> Material supplied

_ _ _ _

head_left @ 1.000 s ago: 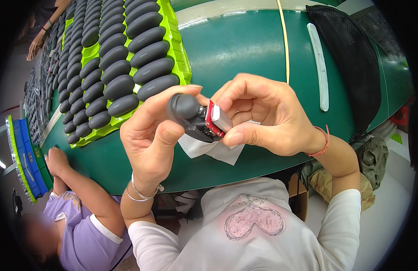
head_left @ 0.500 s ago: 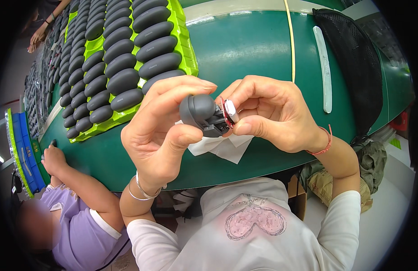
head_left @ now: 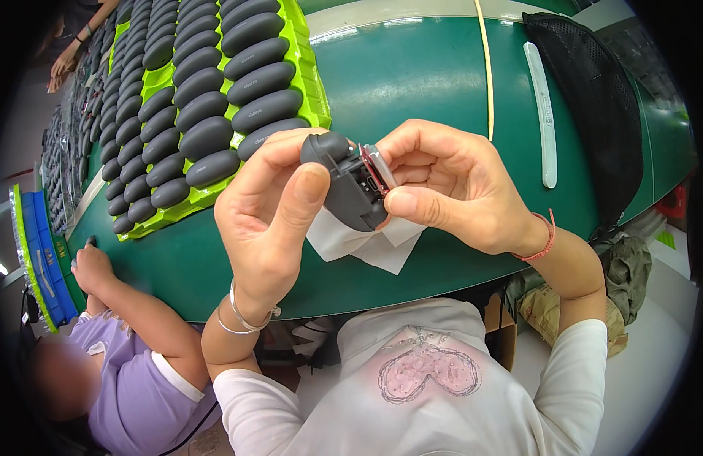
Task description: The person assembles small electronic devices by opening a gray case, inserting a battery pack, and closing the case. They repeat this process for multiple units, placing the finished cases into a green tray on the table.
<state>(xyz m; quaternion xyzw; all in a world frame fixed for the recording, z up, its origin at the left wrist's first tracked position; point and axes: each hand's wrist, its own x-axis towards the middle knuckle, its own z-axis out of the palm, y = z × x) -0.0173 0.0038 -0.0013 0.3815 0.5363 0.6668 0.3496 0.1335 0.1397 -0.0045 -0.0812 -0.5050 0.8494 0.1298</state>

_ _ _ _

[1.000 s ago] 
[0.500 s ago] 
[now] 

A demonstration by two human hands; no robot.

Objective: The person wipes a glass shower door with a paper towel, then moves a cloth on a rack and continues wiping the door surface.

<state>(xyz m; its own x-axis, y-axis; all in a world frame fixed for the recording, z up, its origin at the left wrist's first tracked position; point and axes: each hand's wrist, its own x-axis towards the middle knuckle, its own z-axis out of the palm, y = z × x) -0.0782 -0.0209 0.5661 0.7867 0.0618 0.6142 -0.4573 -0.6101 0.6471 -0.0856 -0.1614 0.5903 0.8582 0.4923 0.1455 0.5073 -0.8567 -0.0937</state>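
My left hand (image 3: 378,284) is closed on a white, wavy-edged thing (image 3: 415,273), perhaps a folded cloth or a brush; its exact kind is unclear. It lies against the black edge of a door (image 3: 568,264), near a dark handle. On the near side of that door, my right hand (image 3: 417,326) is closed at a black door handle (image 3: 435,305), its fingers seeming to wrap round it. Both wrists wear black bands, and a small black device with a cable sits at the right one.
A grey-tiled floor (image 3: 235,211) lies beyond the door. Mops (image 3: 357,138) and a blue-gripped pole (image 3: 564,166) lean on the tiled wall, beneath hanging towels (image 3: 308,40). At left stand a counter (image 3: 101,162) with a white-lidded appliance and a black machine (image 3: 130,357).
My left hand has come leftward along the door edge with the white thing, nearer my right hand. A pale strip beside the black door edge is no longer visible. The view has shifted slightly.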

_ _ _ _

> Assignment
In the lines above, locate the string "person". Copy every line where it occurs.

> Response
Task description: The person assembles small electronic devices by opening a gray case, inserting a battery pack, and closing the case. They repeat this process for multiple units, placing the finished cases into a green tray on the table.
Objective: The person wipes a glass shower door with a paper towel, then moves a cloth on a rack and continues wiping the door surface.

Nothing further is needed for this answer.